The Value of NetApp Dedupe in a Microsoft Virtual World
We don’t normally have guest bloggers on our site, but when we saw this piece that our friend over at Microsoft, Matt McSpirit had written, it was to good for us not to blatantly plagiarise!
We do a lot of work here with NetApp as a storage vendor and Microsoft as a solution vendor and over the last 18 months or so, we have seen the increased integration and development of NetApp’s value to the Microsoft virtualisation stack, we have seen some good success with our clients and have been involved in some excellent projects with them using these technologies.
However nice to see it backed by someone with Matt’s experience and someone who has no vested interest in NetApp storage above and beyond any other storage vendor, in fact in his role, he has to be agnostic.
Anyway enjoy the post… if you do want to know more about Matt or Microsoft’s virtualisation solutions then click here to check out his excellent BLOG
so here’s Matt’s BLOG, word for word…
I’ve been a big fan of NetApp technologies for ages, and I’ve worked closely with people like Steve Winfield, and Pete Mason, to produce a number of videos showcasing some of the collaborative work that’s gone on between Microsoft and NetApp, resulting in products like SnapManager for Hyper-V, SnapDrive 6.2 and more. We’ve got some fantastic joint wins on the platform now too, at both small, and large customers, so it’s all good from that perspective.
I’m currently building out my team’s internal demo infrastructure, which currently consists of 1 Dell T605, with Hyper-V R2, and a number of System Center technologies virtualised on top, along with a cluster of 2 Dell R710’s, hooked up to a NetApp FAS3050c. Now this FAS3050c isn’t the latest model, and it doesn’t have the most capacity in the world (my DS14 Disk shelf gives me around 570GB of usable space) but then it was kindly donated to me by NetApp, who were replacing some of their older kit, with newer kit for our Microsoft Technology Center, in Reading, UK. The great thing for me is, I can still have the latest version of OnTap, it’ll work with the latest and greatest versions of SnapDrive, and SnapManager for Hyper-V, and it still gives me all the features I need, like the snapshotting, thin provisioning, and best of all, deduplication. I’ll be honest with you right now. I love dedupe. I think it’s fantastically clever, streamlined, and because it’s at the block-level, rather than the file level, it’ll even dedupe stuff that you think, on the surface, has no chance of being deduped. Crazy stuff. Let me explain more.
Firstly, for those of you not sure what deduplication with NetApp is, and how it works, there’s a great explanation over at the Dr DeDupe blog.

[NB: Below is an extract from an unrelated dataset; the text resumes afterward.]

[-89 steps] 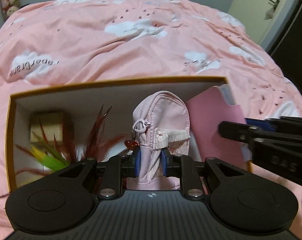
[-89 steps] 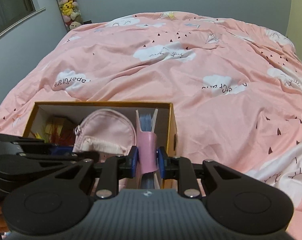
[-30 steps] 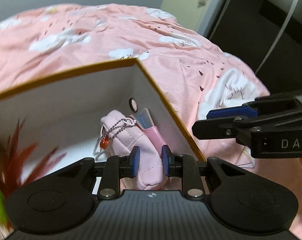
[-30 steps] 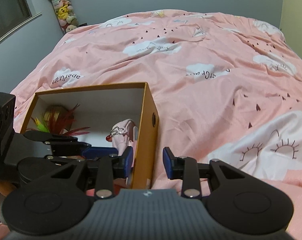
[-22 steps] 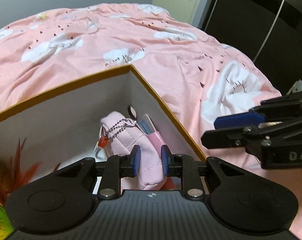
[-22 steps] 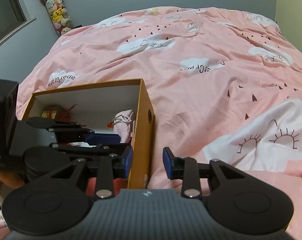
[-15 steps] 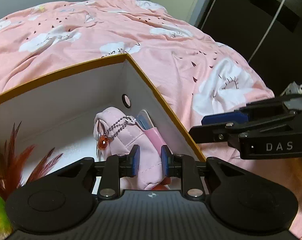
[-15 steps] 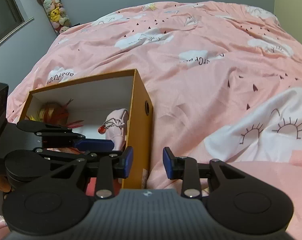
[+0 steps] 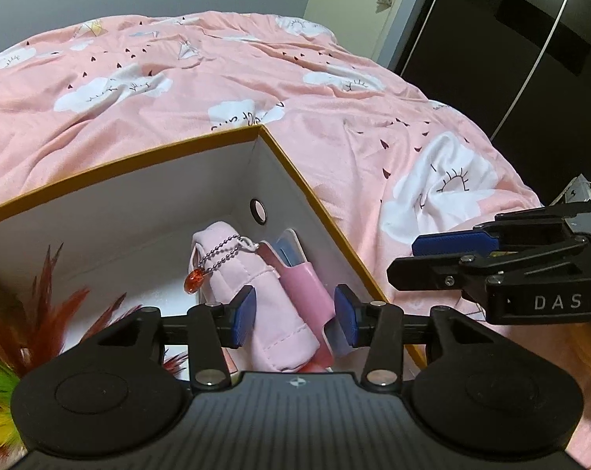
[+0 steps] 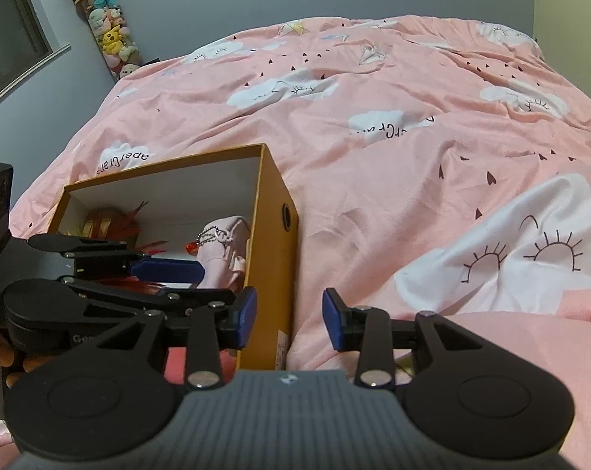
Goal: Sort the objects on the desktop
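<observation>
An orange box (image 9: 319, 199) with a white inside stands on the bed; it also shows in the right wrist view (image 10: 274, 211). Inside it a pink pouch (image 9: 233, 274) with a bead chain and red charm leans against a pink card holder (image 9: 301, 286) at the right wall. My left gripper (image 9: 293, 315) is open above the box, its pads on either side of the pouch and holder without touching them. My right gripper (image 10: 287, 317) is open and empty outside the box, over its near right corner. It also shows in the left wrist view (image 9: 491, 262).
Red and green feathers (image 9: 29, 325) and a small tan box (image 10: 96, 227) lie in the box's left part. The pink cloud-print bedspread (image 10: 413, 149) stretches beyond and to the right. A column of plush toys (image 10: 103, 27) stands at the far wall. A dark wardrobe (image 9: 510, 47) stands right.
My left gripper has opened and let go of the pink pouch, which now rests in the box. My right gripper stays open outside the box and has drifted slightly.
</observation>
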`<state>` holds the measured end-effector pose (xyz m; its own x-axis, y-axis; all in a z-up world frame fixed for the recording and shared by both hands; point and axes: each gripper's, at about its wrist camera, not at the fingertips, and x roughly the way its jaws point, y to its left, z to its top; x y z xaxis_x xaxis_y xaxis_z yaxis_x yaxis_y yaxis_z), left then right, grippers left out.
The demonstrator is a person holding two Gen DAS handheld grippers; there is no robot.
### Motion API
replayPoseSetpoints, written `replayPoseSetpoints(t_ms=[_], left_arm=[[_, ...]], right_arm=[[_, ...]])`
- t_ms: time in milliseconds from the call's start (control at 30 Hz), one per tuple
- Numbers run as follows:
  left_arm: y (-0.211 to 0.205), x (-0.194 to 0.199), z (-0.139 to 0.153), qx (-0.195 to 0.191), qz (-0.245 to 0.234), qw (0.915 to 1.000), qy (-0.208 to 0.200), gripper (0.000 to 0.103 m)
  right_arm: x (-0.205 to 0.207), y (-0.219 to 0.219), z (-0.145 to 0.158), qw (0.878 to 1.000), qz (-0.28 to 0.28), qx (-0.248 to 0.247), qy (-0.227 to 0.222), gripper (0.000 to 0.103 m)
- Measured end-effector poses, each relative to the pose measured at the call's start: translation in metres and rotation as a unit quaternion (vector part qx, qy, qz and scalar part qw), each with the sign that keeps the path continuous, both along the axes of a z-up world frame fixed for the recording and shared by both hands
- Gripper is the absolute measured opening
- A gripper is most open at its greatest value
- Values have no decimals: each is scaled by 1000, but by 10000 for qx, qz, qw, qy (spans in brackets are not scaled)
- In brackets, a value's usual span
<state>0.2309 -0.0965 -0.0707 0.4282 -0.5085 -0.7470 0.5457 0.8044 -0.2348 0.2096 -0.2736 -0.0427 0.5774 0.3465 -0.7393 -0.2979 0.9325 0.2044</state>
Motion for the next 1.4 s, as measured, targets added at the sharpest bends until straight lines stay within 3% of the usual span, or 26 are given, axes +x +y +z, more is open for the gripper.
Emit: replayPoseSetpoints(t_ms=[233, 567, 667, 800, 867, 1133, 1400], left_arm=[[5, -1, 5, -52, 86, 9999, -69, 56], [15, 2, -1, -189, 317, 9993, 35, 56], [17, 7, -3, -512, 328, 9979, 206, 54], [30, 25, -13, -1254, 525, 9866, 906, 42], [33, 33, -15, -1370, 568, 9825, 1122, 40], [22, 41, -11, -1083, 337, 9857, 1243, 40], [20, 45, -10, -1031, 266, 9854, 1329, 40]], right_arm=[[-8, 3, 7, 9999, 65, -20, -146, 46], [-14, 5, 11, 9996, 158, 13, -217, 47], [-17, 9, 14, 9989, 342, 2, -315, 46], [-19, 16, 15, 9969, 689, -187, -342, 33], [-23, 20, 15, 9950, 903, -244, -338, 31], [-22, 61, 4, 9847, 1665, -457, -244, 28], [-7, 85, -20, 9792, 1721, -1044, -268, 24]])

As I said, my cluster environment is 2 Nodes, and to that cluster, I’m presenting 4 LUNs of storage, which in my NetApp environment, are in 4 separate Volumes. You don’t have to do it like this, and who knows, maybe I’ll change it in the future, but right now, this is how it is:

As you can see, I’ve got a dedicated LUN for my witness disk, (I’m using Node and Disk Majority for my 2-node cluster), and 3 LUNs presented to the cluster, which have been selected to be Cluster Shared Volumes. They aren’t huge, 100GB each for two of them, and a 25GB CSV that will hold the swap files of my key VMs (Each host only has 12GB RAM, so having 25GB for SWAP VHD’s is fine!) You’ll see from the image above, that currently, I’m using around 51% of my CSV2. It’s currently got a 40GB (ish) Fixed VHD with WS2008 R2 inside, but at the same time, CSV2 also has another Dynamic VHD, with Windows 7 x86 inside it, currently expanded to around 8GB. Total consumption of that CSV is 51GB:

So, that means I’ll lose 51GB on my SAN, right? Wrong! We’re actually using a grand total of 17.5GB!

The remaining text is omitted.